Le passé : historique des incidents

Tchernobyl (Ukraine)

Quand on pense à un désastre nucléaire, on évoque immédiatement la catastrophe de Tchernobyl. Le 26 avril 1986, la centrale nucléaire de cette ville ukrainienne est le théâtre d'une catastrophe atomique sans précédent.

Elle a eu lieu dans un réacteur à eau bouillante de type RBMK modéré au graphite, lors d'un essai insuffisamment préparé. Un défaut de maîtrise de la réactivité du cœur entraîne une augmentation incontrôlée de la puissance du réacteur et une détérioration importante du combustible. Résultat : le réchauffement brutal de l'eau qui se vaporise dans le cœur produit une explosion de vapeur à l'intérieur de la centrale, détruisant partiellement le réacteur et provoquant un incendie.
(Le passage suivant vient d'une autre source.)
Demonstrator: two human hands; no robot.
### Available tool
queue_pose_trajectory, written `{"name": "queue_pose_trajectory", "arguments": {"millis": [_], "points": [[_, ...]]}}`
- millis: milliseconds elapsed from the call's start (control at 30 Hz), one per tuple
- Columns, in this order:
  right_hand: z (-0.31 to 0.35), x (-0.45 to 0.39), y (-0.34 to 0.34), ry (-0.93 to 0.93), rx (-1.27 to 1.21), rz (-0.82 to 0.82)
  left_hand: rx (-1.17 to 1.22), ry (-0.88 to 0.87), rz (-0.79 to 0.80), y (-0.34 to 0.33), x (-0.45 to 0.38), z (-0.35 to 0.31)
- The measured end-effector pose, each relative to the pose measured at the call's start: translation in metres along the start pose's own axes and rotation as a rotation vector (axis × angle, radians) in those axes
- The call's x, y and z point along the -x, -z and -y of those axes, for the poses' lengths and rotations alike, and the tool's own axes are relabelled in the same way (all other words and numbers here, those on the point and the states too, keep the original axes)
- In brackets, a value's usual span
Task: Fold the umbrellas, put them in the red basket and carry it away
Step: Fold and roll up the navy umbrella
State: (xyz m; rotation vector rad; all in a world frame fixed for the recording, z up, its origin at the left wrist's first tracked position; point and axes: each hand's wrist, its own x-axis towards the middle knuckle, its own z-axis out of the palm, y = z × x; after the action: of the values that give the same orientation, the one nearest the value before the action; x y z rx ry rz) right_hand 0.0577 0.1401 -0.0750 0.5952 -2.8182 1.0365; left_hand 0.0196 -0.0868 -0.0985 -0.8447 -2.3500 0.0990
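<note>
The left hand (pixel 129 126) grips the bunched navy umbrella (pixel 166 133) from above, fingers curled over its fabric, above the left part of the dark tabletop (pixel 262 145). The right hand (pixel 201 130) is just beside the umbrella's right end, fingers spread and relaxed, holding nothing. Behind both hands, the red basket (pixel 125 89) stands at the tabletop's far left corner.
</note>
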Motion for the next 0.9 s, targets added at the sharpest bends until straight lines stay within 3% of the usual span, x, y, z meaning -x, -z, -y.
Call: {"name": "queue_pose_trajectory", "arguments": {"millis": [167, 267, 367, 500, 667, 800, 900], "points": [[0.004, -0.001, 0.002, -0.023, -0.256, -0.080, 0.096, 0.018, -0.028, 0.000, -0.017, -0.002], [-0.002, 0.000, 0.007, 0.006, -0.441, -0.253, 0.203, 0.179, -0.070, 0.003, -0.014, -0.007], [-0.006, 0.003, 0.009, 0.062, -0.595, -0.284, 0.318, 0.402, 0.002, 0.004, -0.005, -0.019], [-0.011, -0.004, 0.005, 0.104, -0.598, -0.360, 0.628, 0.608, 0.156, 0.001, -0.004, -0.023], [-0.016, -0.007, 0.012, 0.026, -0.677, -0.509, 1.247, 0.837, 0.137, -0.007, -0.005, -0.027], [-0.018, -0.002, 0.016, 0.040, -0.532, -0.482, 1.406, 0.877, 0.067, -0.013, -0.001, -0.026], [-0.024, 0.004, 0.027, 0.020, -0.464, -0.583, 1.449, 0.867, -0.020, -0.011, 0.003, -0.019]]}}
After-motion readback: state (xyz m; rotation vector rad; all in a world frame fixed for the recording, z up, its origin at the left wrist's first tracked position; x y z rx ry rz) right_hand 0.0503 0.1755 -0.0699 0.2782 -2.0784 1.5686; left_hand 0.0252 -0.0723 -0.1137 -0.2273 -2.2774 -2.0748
Si l'incendie dans les bâtiments est maîtrisé dans la matinée, le cœur du réacteur continue de brûler, rejetant des produits radioactifs dans l'atmosphère durant près de dix jours. Quelque 200 personnes seront gravement irradiées et 32 mourront dans les trois mois. À long terme, on constate une augmentation des cancers de la thyroïde, mais il est difficile d'évaluer le nombre de victimes.

26 avril 2001 : Tchernobyl n'est pas oublié


Three Mile Island (États-Unis)

Le 28 mars 1979, le réacteur n°2 de la centrale de Three Mile Island, en Pennsylvanie, est le théâtre d'une fusion partielle du cœur et d'une contamination importante à l'intérieur de l'enceinte de confinement. Les rejets radioactifs n'ont cependant touché ni les populations ni l'environnement. Ils ont été limités par la bonne tenue de l'enceinte de confinement, qui a joué son rôle et montré toute son importance pour la sûreté nucléaire.


Attentats

Il y a eu quelques attentats très limités contre des installations nucléaires à l’échelle mondiale. De nombreuses menaces non corroborées de faire détonner un dispositif nucléaire explosif ont été proférées. Enfin, il y a eu au moins un cas signalé d’utilisation de matières radiologiques par des terroristes (une capsule de césium déposée dans un parc de Moscou par des rebelles tchétchènes).


Et le Canada ?

Jusqu’ici, il n’y a eu aucun cas important de recours ou de menace de recours au terrorisme nucléaire au Canada. On a craint par le passé que des terroristes puissent attaquer des installations nucléaires canadiennes, celles-ci étant moins bien gardées que les centrales américaines. Cependant, comme pour la plupart des types de terrorisme, il serait plus probable qu’un groupe ingénieux et bien organisé prenne les États-Unis directement pour cible (source : Service canadien du renseignement de sécurité).